Malam Bulan Mati
Langit malam Desa Lamut diliputi hitam pekat. Tak ada bintang, tak ada cahaya --- bulan pun seolah lenyap dari langit. Malam bulan mati. Malam di mana perjanjian lama bisa dibuka... dan ditutup dengan darah.
Di tepi Sungai Petak Mati, bayi Mira masih melayang, dikelilingi cahaya hitam yang berdenyut seperti jantung.
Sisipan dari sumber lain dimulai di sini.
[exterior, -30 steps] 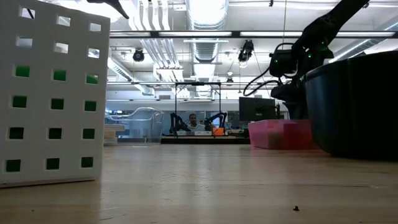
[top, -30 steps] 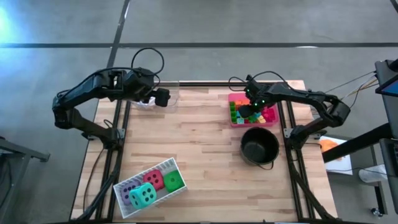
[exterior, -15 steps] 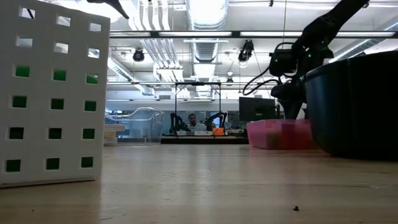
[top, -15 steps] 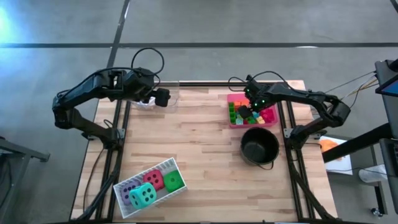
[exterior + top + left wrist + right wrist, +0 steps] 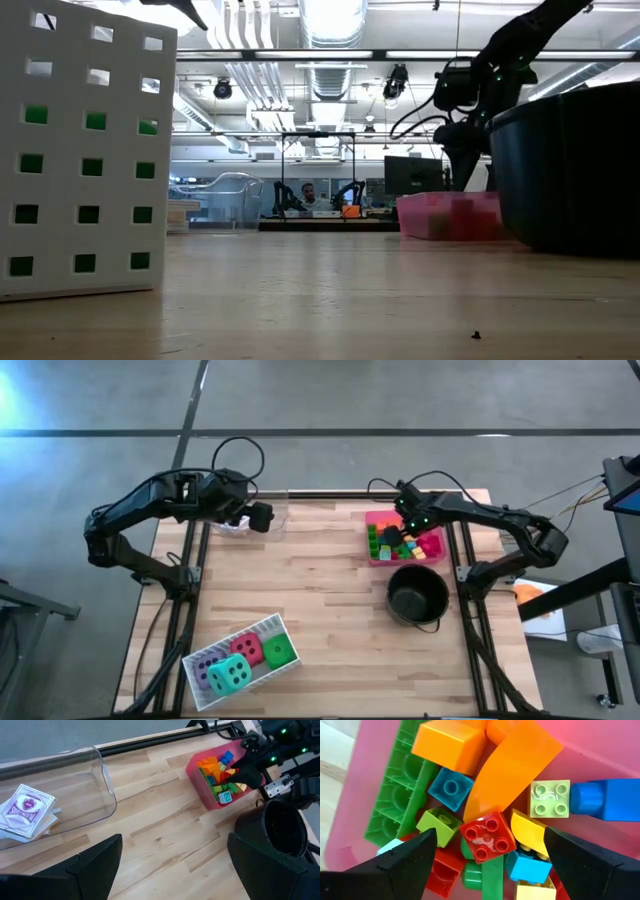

Mata bayi itu kini tertutup, tapi tubuhnya tetap mengambang di udara, seolah ditopang oleh kekuatan yang tak terlihat.
Bu Lestari berdiri di tepi sungai, tangannya menggenggam pecahan cermin kuno peninggalan ibunya --- satu-satunya benda yang bisa "memantulkan" jiwa kuyang. Ibrahim dan Pak Ranu berdiri di belakangnya, menggambar lingkaran pelindung dari garam, darah ayam hitam, dan abu pembakaran mantra.
Lalu, dari dalam sungai, muncul sosok Mak Ijah bukan kepala melayang seperti sebelumnya, tapi tubuh utuh. Namun tubuh itu busuk, kulitnya mengelupas, dan matanya kosong seperti lubang neraka.
Ia berbicara tanpa membuka mulut, "Kembalikan darahku. Biarkan warisan ini berjalan sebagaimana mestinya. Anak itu milikku... seperti kau dulu, Lestari."
Bu Lestari gemetar. "Aku bukan milikmu. Aku bukan bagian dari perjanjianmu."
Mak Ijah tertawa. "Bukan? Siapa yang kau pikir membisikkan nama-nama bayi saat kau bermimpi? Siapa yang menjaga kandunganmu dulu saat kau hampir kehilangan anak pertama? Kau sudah terikat, Lestari. Sejak lama."
Air mata Bu Lestari mengalir. Di dadanya, luka lama terasa terbuka kembali. Ia teringat keguguran bertahun lalu. Ia ingat suara-suara dalam mimpinya. Ia ingat rasa hangat yang tak pernah bisa dijelaskan...
Ternyata itu Mak Ijah.
Ibrahim berteriak, "Sekarang, bacakan mantra pemutusnya!"
Bu Lestari mengangkat cermin, menatap bayangannya sendiri... dan di belakangnya, bayangan Mak Ijah berdiri, tersenyum.
Dengan suara bergetar, Bu Lestari membacakan mantra pemutus warisan, dengan nama-nama leluhur yang telah lama dikubur. Setiap kata yang ia ucapkan, tubuh Mak Ijah mencelos. Cahaya hitam dari bayi itu mulai retak, seperti kaca yang dihantam palu.
Tapi Mak Ijah berteriak, melompat ke arah bayi itu. "Jangan! Dia satu-satunya!"
Bu Lestari menjerit, lalu melempar cermin ke tengah lingkaran mantra.
BRUK!
Cermin pecah, dan ledakan cahaya menyambar seluruh area sungai. Angin menerjang. Jeritan kuyang terdengar sampai ke langit. Bayi Mira jatuh ke pelukan ibunya, yang tiba-tiba muncul dari balik kabut, tersadar... menangis histeris.
Dan Mak Ijah? Ia terbakar dalam kabut hitam yang menelan dirinya sendiri. Hanya satu kata terakhir yang terdengar dari mulutnya:
"Aku... akan... kembali..."
Pagi harinya, kabut menghilang. Sungai Petak Mati mulai mengalir pelan. Warga Desa Lamut keluar dari rumah, melihat langit cerah pertama dalam beberapa pekan.
Tapi Bu Lestari... tak pernah kembali ke rumah.
Ia hilang, hanya meninggalkan sisa abu di tepi sungai dan cermin yang retak.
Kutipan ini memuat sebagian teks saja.